Le rapport au corps que semblent entretenir ces médecins, qui sont à l’apex de notre province, n’inspire pas l’empathie. Il donne plutôt à croire que pour eux, tant que le corps survit, il n’y a pas péril en la demeure. Or, un corps réclame davantage que de ne pas être en danger. Il commande d’être respecté dans toute son intégrité.

Pour l’ancien ministre Yves Bolduc, la fouille à nu d’une élève soupçonnée de possession de drogue par le personnel scolaire n’avait rien d’alarmant. Peut-être faut-il y voir la banalisation, pour un médecin, du fait de voir des corps nus, qui lui permet d’avoir une attitude totalement froide et détachée. Pour l’actuel ministre de la Santé, Gaétan Barrette, un bain par semaine à la débarbouillette ou, si on est chanceux, un bain complet, c’est acceptable. On apprenait en effet la semaine dernière l’existence d’un marché noir du bain dans certains CHSLD, où un bain de qualité supérieure se paie en argent sonnant.

Évidemment, ce marchandage auprès de personnes vulnérables est inquiétant pour plusieurs raisons. On rapporte que certains préposés aux bénéficiaires négligeraient le bain officiel de façon à s’assurer de mieux vendre leur bain en dessous de la table. Il y a quelque chose de déroutant, c’est le moins qu’on puisse dire, dans le fait que la dignité puisse être ainsi négociée. Dans un système de soins de santé public et universel, tous ne sont-ils pas en droit de recevoir les mêmes traitements gratuitement? Mais surtout, cette triste réalité ne révèle-t-elle pas qu’un bain par semaine, c’est trois bains en deçà de la simple humanité?

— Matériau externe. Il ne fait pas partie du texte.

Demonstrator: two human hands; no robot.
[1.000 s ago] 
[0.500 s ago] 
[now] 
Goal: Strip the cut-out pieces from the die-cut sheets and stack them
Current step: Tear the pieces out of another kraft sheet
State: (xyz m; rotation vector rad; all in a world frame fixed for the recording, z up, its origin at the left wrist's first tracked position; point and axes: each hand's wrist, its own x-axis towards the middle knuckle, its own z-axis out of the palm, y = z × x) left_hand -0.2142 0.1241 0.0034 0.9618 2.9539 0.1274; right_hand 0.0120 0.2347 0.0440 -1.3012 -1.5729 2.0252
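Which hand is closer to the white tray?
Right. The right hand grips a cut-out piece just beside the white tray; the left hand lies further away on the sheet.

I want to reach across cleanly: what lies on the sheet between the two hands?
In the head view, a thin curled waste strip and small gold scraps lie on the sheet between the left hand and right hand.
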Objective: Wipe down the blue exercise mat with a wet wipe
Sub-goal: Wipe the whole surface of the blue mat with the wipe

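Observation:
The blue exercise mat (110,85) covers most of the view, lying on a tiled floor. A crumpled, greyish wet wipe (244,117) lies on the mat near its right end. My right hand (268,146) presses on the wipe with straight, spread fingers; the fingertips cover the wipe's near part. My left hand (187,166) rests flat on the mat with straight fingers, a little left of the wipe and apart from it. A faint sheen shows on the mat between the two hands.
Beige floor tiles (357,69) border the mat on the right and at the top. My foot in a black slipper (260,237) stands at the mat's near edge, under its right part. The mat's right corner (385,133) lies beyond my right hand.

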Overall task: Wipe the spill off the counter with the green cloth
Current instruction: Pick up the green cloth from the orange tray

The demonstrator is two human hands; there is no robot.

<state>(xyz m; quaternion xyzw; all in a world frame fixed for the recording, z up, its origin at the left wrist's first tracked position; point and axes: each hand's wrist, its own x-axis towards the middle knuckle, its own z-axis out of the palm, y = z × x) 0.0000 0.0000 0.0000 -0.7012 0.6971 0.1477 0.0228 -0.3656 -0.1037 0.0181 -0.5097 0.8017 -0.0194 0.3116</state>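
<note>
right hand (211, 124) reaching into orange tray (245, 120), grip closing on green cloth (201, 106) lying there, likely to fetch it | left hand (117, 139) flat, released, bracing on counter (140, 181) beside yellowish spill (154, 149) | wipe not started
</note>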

Pas selon le ministre Barrette, pour qui un bain par semaine est une «norme jugée adéquate». Maintenant qu’on a appris que des bénéficiaires de CHSLD se payaient des bains au noir, il n’y aura pas plus de bains. On exercera tout simplement une plus grande surveillance pour qu’il n’y ait plus de bains au noir.

C’est avec cette économie de pensée qu’on gère à peu près tout ce qui concerne le corps dans ce gouvernement. C’est ainsi qu’on pense l’accès à l’avortement, qu’on semble voir comme un caprice. C’est ainsi aussi qu’on pense le corps des femmes de plus de 42 ans, à qui on interdira carrément bientôt la fécondation in vitro, mettant tous les corps de femmes de cet âge sur un pied d’égalité. C’est ainsi qu’on pense le corps des personnes en fin de vie, des malades avec de petits et de gros bobos, des femmes, des enfants. On laisse nos corps entre les mains de gens qui pensent qu’un bain à la débarbouillette, c’est bien correct.

 

Mise à jour: L’attachée de presse du cabinet Barrette m’a appelée ce matin pour préciser que les bains à la débarbouillette sont donnés entre les «vrais bains».